All documents (including databases, records, files, models, and the 
like) and all other property relating to the Company's business and 
its affiliates as to which the Executive has access or control 
shall be and remain the property of the Company and shall not be 
removed from the Company's premises without its written consent, 
unless such removal is in the furtherance of the Company's business 
or is in connection with the Executive's carrying out his duties 
under this Agreement.  All such documents and other property shall 
be returned to the Company promptly after the Employment Period 
ends, or otherwise promptly after removal if such removal occurs 
following the Employment Period.

               (c)     Non-Competition.  For twenty-four (24) 
months following the termination of the Employment Period other 
than if such termination is by the Company without Cause, by the 
Executive for Good Reason or for Disability, the Executive will not 
(i) be a greater than 1% investor in an entity which competes with 
the Company or any of its subsidiaries or other affiliates (the 
'Designated Entities') in any of their business or (ii) be a 
consultant to, employed by or otherwise act on behalf of an entity 
which competes with the Company or any of the Designated Entities 
in any of their businesses, in either case, within the Standard 
Metropolitan Statistical Areas in which the Company or any of the 
Designated Entities conduct any of their business operations or are 
actively soliciting business as of the termination of the 
Employment Period.

               (d)     Injunctive Relief.  In the event of a breach 
or threatened breach of this Section 12, the Executive agrees that 
the Company shall be entitled to injunctive relief in a court of 
appropriate jurisdiction to address any such breach or threatened 
breach pending arbitration under Section 13 of this Agreement.

               (e)     Continuing Operation.  The expiration or 
termination of this Agreement or of Executive's employment shall 
have no effect on the continuing operation of this Section 12.

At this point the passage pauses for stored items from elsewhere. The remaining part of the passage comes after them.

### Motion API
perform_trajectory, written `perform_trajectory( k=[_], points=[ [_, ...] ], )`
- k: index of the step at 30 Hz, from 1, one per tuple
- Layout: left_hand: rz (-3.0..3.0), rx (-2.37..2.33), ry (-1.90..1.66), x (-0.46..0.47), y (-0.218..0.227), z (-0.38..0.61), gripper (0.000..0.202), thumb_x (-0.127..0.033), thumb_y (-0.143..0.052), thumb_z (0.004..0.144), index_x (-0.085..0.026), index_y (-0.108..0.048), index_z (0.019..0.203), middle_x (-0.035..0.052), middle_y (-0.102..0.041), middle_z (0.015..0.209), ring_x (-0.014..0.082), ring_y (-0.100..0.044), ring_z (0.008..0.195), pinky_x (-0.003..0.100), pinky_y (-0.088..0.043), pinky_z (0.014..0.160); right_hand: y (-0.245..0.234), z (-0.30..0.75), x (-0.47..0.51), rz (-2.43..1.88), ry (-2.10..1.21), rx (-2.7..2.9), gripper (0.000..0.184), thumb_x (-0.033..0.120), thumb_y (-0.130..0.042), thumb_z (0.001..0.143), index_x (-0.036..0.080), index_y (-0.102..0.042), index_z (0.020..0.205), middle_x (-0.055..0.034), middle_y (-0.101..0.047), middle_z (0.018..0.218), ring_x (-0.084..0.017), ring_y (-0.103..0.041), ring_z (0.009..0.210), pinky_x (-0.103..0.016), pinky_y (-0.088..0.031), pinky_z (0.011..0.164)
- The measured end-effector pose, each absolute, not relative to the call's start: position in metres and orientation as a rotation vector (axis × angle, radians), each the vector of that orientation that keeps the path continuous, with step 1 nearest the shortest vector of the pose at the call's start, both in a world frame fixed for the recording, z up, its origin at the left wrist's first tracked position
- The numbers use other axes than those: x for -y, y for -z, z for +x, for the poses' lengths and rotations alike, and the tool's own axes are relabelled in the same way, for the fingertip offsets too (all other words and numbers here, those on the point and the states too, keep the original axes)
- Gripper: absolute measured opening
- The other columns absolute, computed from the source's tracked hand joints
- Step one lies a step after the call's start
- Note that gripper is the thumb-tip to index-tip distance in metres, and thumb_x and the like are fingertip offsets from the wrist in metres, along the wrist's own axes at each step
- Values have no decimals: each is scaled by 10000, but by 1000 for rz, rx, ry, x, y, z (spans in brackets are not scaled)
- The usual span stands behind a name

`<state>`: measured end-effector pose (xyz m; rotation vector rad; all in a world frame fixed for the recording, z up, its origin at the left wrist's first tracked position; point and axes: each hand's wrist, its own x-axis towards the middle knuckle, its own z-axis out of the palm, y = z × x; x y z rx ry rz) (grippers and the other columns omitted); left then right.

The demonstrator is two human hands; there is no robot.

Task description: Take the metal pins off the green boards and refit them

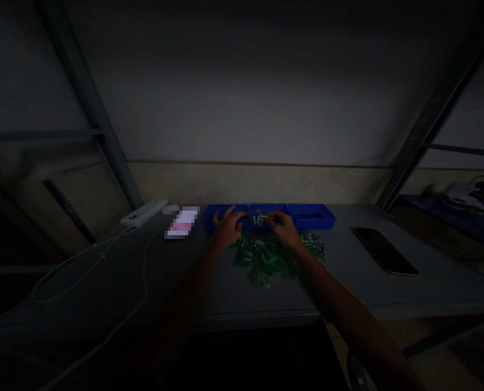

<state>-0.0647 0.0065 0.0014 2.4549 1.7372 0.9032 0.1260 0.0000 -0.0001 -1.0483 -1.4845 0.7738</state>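
Three blue bins stand in a row at the back of the grey table. My left hand (228,227) is over the front of the left blue bin (210,218), its fingers spread and nothing visible in them. At the middle blue bin (280,208), which holds several small pale cylindrical pieces (259,219), my right hand (283,227) has its fingertips pinched together. What they hold is too small and dark to make out. Below both hands lie green plastic bags (262,260) with more pale pieces. Thin shiny metal pieces (318,247) lie at the pile's right side.
The right blue bin (313,216) stands beside the middle one. A dark tablet or phone (384,251) lies to the right. On the left are a lit phone (182,222), a white power bank (144,213) and a trailing white cable (145,271). Metal posts frame the table (177,293).
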Motion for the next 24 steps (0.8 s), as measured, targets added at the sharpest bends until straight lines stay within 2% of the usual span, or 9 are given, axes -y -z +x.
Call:
perform_trajectory(
  k=[5,7,10,13,16,21,24],
  points=[
    [2320,-1685,-1350,-6,-11,-62,225,-172,-455,812,-186,-637,943,61,-673,1003,206,-547,1045,373,-393,927,-6,148,-8,-997,-720,1181,237,371,-580,626,185,-516,759,41,-467,649,-118,-453,615,-245,-373,599],
    [2258,-1587,-1404,-5,-14,-59,220,-194,-441,829,-182,-639,924,45,-693,885,180,-595,921,318,-436,865,-6,155,-11,-976,-693,1122,226,356,-599,617,194,-488,728,48,-451,642,-113,-446,600,-238,-371,576],
    [2183,-1532,-1342,-1,-13,-55,225,-220,-429,845,-191,-637,927,20,-694,779,164,-623,804,290,-466,790,-2,154,-10,-954,-639,1181,227,342,-621,625,199,-452,678,50,-444,635,-108,-442,596,-237,-377,586],
    [2269,-1658,-1275,1,-9,-54,198,-237,-457,836,-190,-645,874,42,-693,857,191,-610,861,319,-454,821,1,142,-6,-971,-613,1303,218,366,-604,677,197,-472,713,36,-483,664,-116,-470,620,-244,-394,612],
    [2388,-1823,-1225,-4,-9,-56,197,-257,-484,825,-184,-638,923,64,-673,978,233,-570,976,362,-424,876,2,136,-2,-1034,-523,1401,198,382,-558,733,196,-493,757,9,-539,709,-140,-517,672,-262,-419,648],
    [2466,-1770,-890,-33,-28,-60,274,-193,-406,853,-200,-615,1030,55,-671,1046,193,-598,979,295,-434,861,-1,166,-9,-1250,-160,1369,184,362,-483,768,188,-515,816,-57,-611,793,-190,-565,756,-322,-433,734],
    [2438,-1785,-697,-49,-39,-58,284,-194,-410,846,-179,-626,1030,84,-677,1037,201,-617,957,288,-437,839,-1,196,-17,-1430,-55,1288,198,355,-448,777,181,-500,856,-96,-620,848,-212,-573,802,-330,-426,749]
  ],
)
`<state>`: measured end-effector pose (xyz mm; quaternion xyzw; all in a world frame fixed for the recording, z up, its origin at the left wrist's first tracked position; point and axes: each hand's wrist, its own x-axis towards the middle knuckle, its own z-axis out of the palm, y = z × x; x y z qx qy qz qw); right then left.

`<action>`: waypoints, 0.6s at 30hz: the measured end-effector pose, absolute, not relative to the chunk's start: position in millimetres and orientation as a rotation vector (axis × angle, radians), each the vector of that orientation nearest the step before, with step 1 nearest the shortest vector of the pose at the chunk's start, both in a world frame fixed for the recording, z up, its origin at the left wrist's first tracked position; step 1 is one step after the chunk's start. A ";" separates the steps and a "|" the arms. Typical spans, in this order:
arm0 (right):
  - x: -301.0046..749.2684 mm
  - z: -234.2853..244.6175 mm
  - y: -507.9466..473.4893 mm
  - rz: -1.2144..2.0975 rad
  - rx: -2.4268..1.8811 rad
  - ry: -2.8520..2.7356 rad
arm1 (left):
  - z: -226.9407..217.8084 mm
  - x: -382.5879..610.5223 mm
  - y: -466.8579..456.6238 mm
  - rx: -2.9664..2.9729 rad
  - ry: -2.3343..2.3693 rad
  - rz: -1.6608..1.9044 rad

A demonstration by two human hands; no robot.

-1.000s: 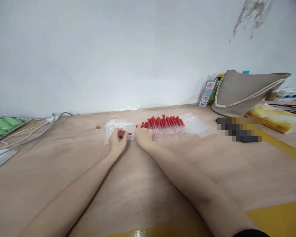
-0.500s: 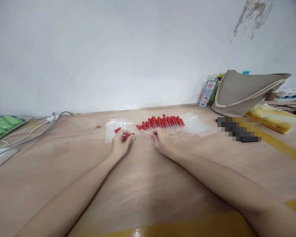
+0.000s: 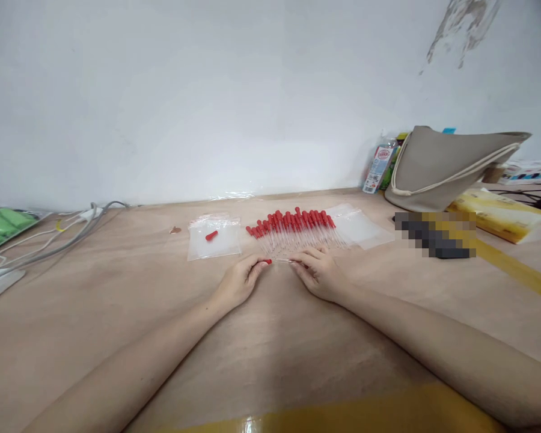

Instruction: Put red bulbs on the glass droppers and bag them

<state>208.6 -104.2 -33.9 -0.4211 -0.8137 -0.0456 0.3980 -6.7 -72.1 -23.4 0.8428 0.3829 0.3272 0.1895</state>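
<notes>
Between the fingertips of my left hand (image 3: 243,279) is a red rubber dropper bulb (image 3: 268,261), most of it hidden by the fingers. My right hand (image 3: 318,272) pinches a thin clear dropper tube (image 3: 283,260) that points left towards the bulb. A small gap shows between bulb and tube. Just beyond my hands lies a row of droppers (image 3: 293,222), red bulbs facing the wall and clear tubes towards me. One loose red bulb (image 3: 211,236) rests on a clear zip bag (image 3: 198,245) to the left.
Another clear bag (image 3: 365,228) lies right of the row. Further right are a pixelated dark object (image 3: 435,236), a grey bag (image 3: 446,165), a bottle (image 3: 379,167) and a yellow tissue pack (image 3: 500,219). Cables (image 3: 90,225) and a green packet (image 3: 9,228) are at the left.
My left hand has moved right and nearer with a red bulb, leaving one on the bag. My right hand has drawn back from the row with a clear tube. Both hands now face each other.
</notes>
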 end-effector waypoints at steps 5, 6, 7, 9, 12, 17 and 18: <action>207.2 -34.9 -104.0 -0.137 -1.074 -2.091 | -22.9 -5.3 -71.3 2.361 1.047 0.910; 206.8 -35.2 -103.9 -0.136 -1.068 -2.104 | -23.1 -4.9 -71.4 2.363 1.047 0.904; 206.2 -35.4 -103.9 -0.133 -1.060 -2.118 | -23.5 -4.7 -71.4 2.362 1.049 0.896; 204.6 -35.5 -103.9 -0.131 -1.039 -2.142 | -25.0 -4.8 -71.6 2.333 1.056 0.886; 202.5 -35.0 -104.1 -0.129 -1.017 -2.139 | -27.6 -5.6 -71.7 2.255 1.049 0.875; 202.7 -34.9 -104.2 -0.083 -0.998 -2.145 | -29.2 -6.0 -71.9 2.245 1.051 0.905; 202.9 -34.9 -104.2 -0.073 -0.998 -2.160 | -29.4 -6.1 -71.9 2.250 1.050 0.909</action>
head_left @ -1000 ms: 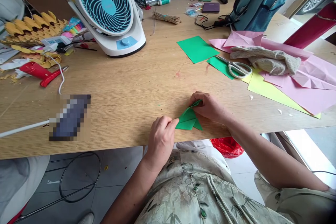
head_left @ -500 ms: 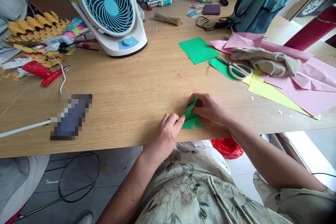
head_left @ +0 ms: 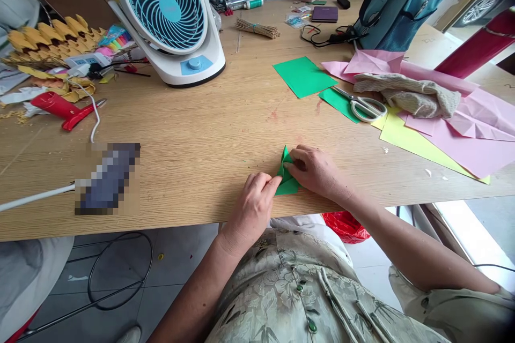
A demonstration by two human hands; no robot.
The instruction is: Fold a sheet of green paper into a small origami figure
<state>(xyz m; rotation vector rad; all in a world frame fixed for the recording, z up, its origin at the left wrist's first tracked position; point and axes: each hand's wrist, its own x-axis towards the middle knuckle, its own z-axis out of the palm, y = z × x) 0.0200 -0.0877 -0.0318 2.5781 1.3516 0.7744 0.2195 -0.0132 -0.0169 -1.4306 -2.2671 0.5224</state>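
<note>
A small folded piece of green paper (head_left: 287, 187) lies near the front edge of the table, one pointed flap standing up from it. My left hand (head_left: 257, 196) pinches its left side between thumb and fingers. On the other side my right hand (head_left: 316, 170) is closed on the raised flap, thumb against the fold. Part of the paper is hidden behind the fingers of both hands.
Beyond my hands lie a flat green sheet (head_left: 304, 77), scissors (head_left: 368, 109), yellow paper (head_left: 426, 144) and pink paper (head_left: 462, 155) with a knitted glove (head_left: 410, 95). A fan (head_left: 197, 67) stands at the back left. A blurred dark device (head_left: 108, 179) with a white cable lies left.
My right hand has turned the flap of the green paper leftward and upright, its fingers now nearer my left hand. My left hand has hardly moved and keeps its hold.
</note>
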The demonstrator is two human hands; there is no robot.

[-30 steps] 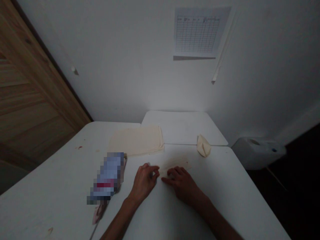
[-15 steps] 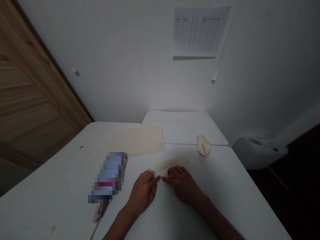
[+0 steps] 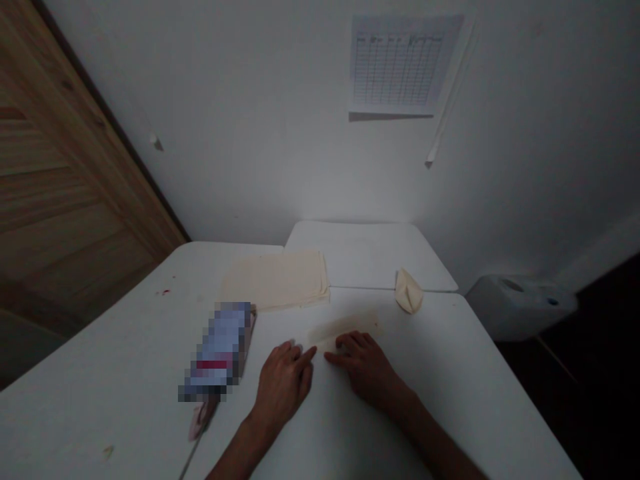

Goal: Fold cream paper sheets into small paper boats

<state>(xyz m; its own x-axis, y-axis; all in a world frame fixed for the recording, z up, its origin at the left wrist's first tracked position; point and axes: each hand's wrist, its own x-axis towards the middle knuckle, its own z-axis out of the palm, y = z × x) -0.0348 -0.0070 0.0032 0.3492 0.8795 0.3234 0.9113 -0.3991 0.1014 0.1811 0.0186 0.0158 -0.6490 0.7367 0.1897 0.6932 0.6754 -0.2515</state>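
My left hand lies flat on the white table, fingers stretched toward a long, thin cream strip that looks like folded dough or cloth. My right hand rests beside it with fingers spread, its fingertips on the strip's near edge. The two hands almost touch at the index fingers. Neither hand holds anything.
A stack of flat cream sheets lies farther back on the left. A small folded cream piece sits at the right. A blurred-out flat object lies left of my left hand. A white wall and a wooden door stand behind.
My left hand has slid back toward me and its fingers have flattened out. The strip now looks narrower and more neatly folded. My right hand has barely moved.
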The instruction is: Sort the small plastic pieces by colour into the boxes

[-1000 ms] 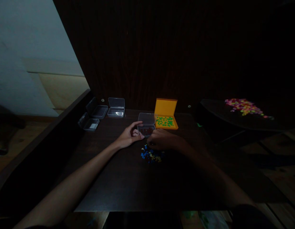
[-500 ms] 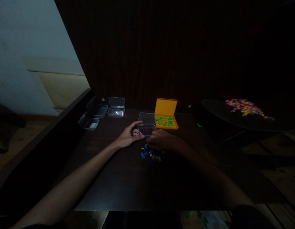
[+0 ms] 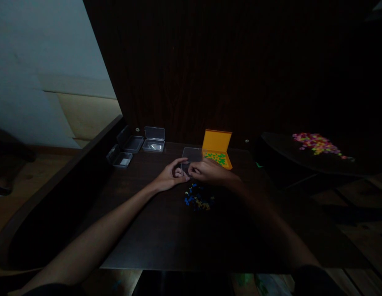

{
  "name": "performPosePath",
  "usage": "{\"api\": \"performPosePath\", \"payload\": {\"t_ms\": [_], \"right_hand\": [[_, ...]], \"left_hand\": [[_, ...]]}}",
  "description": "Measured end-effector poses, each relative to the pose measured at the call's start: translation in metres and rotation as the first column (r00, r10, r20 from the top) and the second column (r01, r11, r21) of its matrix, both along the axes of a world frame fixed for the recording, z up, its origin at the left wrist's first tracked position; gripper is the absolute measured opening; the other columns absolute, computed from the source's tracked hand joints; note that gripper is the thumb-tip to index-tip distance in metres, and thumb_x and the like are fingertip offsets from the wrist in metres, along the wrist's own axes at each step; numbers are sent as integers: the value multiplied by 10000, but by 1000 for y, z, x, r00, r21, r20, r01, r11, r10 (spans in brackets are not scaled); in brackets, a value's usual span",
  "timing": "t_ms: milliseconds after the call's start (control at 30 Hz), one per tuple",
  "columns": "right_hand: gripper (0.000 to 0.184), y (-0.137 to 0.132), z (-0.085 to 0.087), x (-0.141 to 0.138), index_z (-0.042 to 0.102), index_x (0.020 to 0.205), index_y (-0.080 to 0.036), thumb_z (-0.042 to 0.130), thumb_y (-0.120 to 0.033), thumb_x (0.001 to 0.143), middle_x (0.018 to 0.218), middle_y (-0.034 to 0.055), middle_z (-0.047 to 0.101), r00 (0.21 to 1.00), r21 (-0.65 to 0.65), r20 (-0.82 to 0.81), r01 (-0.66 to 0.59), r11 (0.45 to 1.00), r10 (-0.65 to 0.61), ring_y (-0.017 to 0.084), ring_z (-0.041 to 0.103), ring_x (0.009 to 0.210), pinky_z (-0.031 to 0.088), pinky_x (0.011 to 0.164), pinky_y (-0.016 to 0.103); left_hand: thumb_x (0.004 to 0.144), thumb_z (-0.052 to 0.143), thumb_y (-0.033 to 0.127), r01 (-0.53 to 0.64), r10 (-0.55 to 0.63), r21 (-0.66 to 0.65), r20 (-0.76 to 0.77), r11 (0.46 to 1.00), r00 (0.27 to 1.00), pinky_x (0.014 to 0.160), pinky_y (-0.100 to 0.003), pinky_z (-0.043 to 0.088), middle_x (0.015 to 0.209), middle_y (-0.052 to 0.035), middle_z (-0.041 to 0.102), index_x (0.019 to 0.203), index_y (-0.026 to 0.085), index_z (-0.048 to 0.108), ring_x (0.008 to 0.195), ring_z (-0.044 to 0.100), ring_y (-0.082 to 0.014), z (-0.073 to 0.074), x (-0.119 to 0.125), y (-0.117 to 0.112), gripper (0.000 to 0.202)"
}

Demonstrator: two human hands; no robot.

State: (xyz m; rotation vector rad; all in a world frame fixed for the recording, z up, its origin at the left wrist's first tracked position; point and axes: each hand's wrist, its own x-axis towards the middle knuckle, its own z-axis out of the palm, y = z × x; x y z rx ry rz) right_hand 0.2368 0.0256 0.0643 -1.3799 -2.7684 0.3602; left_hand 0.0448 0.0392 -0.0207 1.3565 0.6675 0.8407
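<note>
My left hand [image 3: 171, 176] is curled round the left side of a small clear plastic box [image 3: 192, 153], thumb in front and fingers behind, holding it on the table. The box's lid stands open at the back. My right hand [image 3: 208, 170] is over the box, its fingers pinched together; whatever they hold is too small and dark to make out. It hides most of the box's inside. Just in front of both hands lies a loose pile of tiny blue and yellow pieces [image 3: 199, 199] on the dark table.
An open orange box [image 3: 217, 140] with small green pieces stands right behind my right hand. Several open clear boxes [image 3: 154, 144] sit at the back left. Pink and yellow pieces [image 3: 319, 144] lie on a dark surface at right. A raised side panel [image 3: 64, 181] borders the left.
My right hand has moved up from beside the pile to over the clear box, now covering the dark reddish pieces seen inside it. My left hand keeps its hold. The view has shifted slightly.
</note>
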Motion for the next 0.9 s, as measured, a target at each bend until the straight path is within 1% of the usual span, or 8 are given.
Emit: {"api": "performPosePath", "payload": {"t_ms": [167, 300, 367, 533, 700, 800, 867, 900], "right_hand": [[259, 14, -10, -13, 694, 1002, -176, 475, -296, 933, 829, 70, 655, 997, 77, 56, 55, 996, -60, 157, 539, 736, 277, 633, 257], [264, 19, -17, -21, 694, 1031, -190, 481, -313, 934, 893, 72, 668, 993, 51, 19, 114, 992, -115, 166, 576, 805, 321, 675, 250], [270, 19, -20, -23, 691, 1056, -200, 482, -320, 934, 918, 75, 673, 991, 46, 26, 133, 990, -134, 175, 592, 832, 340, 693, 252], [289, 19, -22, -24, 700, 1068, -206, 471, -325, 937, 960, 89, 689, 991, 50, 61, 118, 992, -121, 192, 618, 866, 364, 710, 258], [258, 16, -21, -18, 732, 1000, -204, 498, -274, 916, 865, 65, 708, 994, 73, -1, 109, 991, -109, 168, 615, 777, 358, 676, 248], [262, 10, -20, -11, 727, 1037, -203, 510, -265, 904, 827, 55, 710, 988, 100, -68, 144, 985, -138, 161, 600, 733, 352, 658, 247], [272, 4, -19, -5, 719, 1069, -200, 516, -252, 894, 824, 49, 712, 980, 109, -123, 173, 979, -159, 159, 593, 720, 352, 657, 250], [272, 0, -19, -1, 719, 1069, -198, 522, -242, 886, 812, 43, 710, 974, 108, -152, 186, 977, -169, 156, 588, 709, 351, 654, 251]], "left_hand": [[660, 810, 221, -11, 11, 20, -4, 1000, 1000, 709, -245, 477, 722, 37, 609, 1349, 147, 418, 701, 602, -105, -1, 1, 1, 797], [641, 817, 219, -15, 15, -3, 13, 1000, 1000, 713, -240, 478, 739, 39, 599, 1318, 142, 435, 694, 588, -98, 1, 2, 0, 781], [643, 815, 219, -15, 16, -14, 18, 1000, 1000, 725, -248, 482, 753, 37, 599, 1320, 147, 432, 702, 591, -101, 3, 1, -1, 781], [657, 808, 217, -9, 9, -4, 20, 1000, 1000, 724, -250, 482, 770, 33, 597, 1341, 158, 423, 709, 591, -101, 2, 0, 0, 787], [660, 807, 227, -8, 8, 1, 6, 1000, 1000, 740, -270, 487, 733, 42, 594, 1362, 158, 415, 693, 593, -103, 0, 0, 1, 807], [665, 807, 227, -2, 2, -7, 7, 1000, 1000, 750, -270, 485, 735, 32, 612, 1385, 155, 393, 715, 605, -111, -1, 0, 1, 833], [673, 801, 211, 8, -7, -18, 20, 1000, 1000, 755, -264, 485, 771, 11, 632, 1391, 156, 388, 741, 615, -114, 0, -1, 1, 830], [675, 798, 200, 9, -9, -22, 27, 1000, 1000, 755, -258, 486, 828, -9, 647, 1387, 162, 395, 752, 616, -110, 0, -1, 1, 819]]}}
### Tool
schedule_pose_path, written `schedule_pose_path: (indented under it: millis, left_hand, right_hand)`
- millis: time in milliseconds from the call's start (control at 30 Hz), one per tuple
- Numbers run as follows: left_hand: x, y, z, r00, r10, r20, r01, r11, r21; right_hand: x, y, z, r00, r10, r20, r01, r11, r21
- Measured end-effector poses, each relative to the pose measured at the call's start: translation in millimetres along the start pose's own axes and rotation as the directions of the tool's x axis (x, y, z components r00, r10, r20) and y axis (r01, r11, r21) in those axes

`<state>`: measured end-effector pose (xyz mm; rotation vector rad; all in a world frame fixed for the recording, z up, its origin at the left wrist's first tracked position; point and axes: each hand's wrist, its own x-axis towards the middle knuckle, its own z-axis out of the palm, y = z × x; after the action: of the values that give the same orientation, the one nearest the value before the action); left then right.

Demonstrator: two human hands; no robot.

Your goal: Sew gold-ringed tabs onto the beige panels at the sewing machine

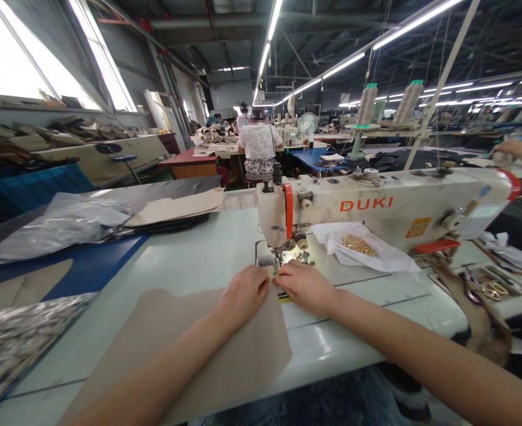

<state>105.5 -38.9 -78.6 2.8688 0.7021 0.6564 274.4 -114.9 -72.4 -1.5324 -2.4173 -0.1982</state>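
Note:
A large beige panel [185, 349], smooth like leather or fabric, lies on the pale green sewing table [190, 254] and reaches up to the needle area. My left hand [245, 291] rests on it with fingers curled and pressed together at its far edge, just before the presser foot [277, 260]. Close beside it, my right hand [306, 287] is closed in a pinch at the panel's edge, the fingertips partly hidden. Both hands are at the head of the white sewing machine [371, 198] marked DUKI, whose work light shines by the needle.
White wrapping [385, 254] with small gold-coloured metal pieces [357, 244] lies under the machine arm. Beige pieces [176, 207] and a clear plastic bag [65, 225] lie at left. A parts tray [500, 290] stands right. Thread cones [366, 105] stand behind; a person [260, 145] sits further back.

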Motion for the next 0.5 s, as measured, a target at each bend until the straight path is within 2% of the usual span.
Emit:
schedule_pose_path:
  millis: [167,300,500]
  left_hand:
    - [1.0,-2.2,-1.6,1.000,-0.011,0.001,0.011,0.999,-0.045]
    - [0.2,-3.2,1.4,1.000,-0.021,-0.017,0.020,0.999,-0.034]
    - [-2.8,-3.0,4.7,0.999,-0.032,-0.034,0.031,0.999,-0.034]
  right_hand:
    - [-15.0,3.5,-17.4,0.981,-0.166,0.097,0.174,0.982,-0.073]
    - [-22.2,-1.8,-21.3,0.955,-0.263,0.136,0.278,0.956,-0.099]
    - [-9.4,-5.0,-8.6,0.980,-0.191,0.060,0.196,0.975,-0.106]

          13.     Arbitration; Legal Fees and Expenses.  The 
parties agree that Executive's employment and this Agreement relate 
to interstate commerce, and that any disputes, claims or 
controversies between Executive and the Company which may arise out 
of or relate to the Executive's employment relationship or this 
Agreement shall be settled by arbitration.  This agreement to 
arbitrate shall survive the termination of this Agreement.  Any 
arbitration shall be in accordance with the Rules of the American 
Arbitration Association and shall be undertaken pursuant to the 
Federal Arbitration Act.  Arbitration will be held in Oklahoma 
City, Oklahoma unless the parties mutually agree on another 
location.  The decision of the arbitrator(s) will be enforceable in 
any court of competent jurisdiction.  The parties agree that 
punitive, liquidated or indirect damages shall not be awarded by 
the arbitrator(s).  Nothing in this agreement to arbitrate, 
however, shall preclude the Company or the Executive from obtaining 
injunctive relief from a court of competent jurisdiction 
prohibiting any on-going breaches by the Executive or the Company 
of this Agreement including, without limitation, violations of 
Section 12.  If any contest or dispute shall arise between the 
Company and Executive regarding any provision of this Agreement, 
the Company shall reimburse Executive for all legal fees and 
expenses reasonably incurred by Executive in connection with such 
contest or dispute, but only if Executive is successful in respect 
of one or more of Executive's material claims or defenses brought, 
raised or pursued in connection with such contest or dispute.  Such 
reimbursement shall be made as soon as practicable following the 
resolution of such contest or dispute to the extent the Company 
receives reasonable written evidence of such fees and expenses.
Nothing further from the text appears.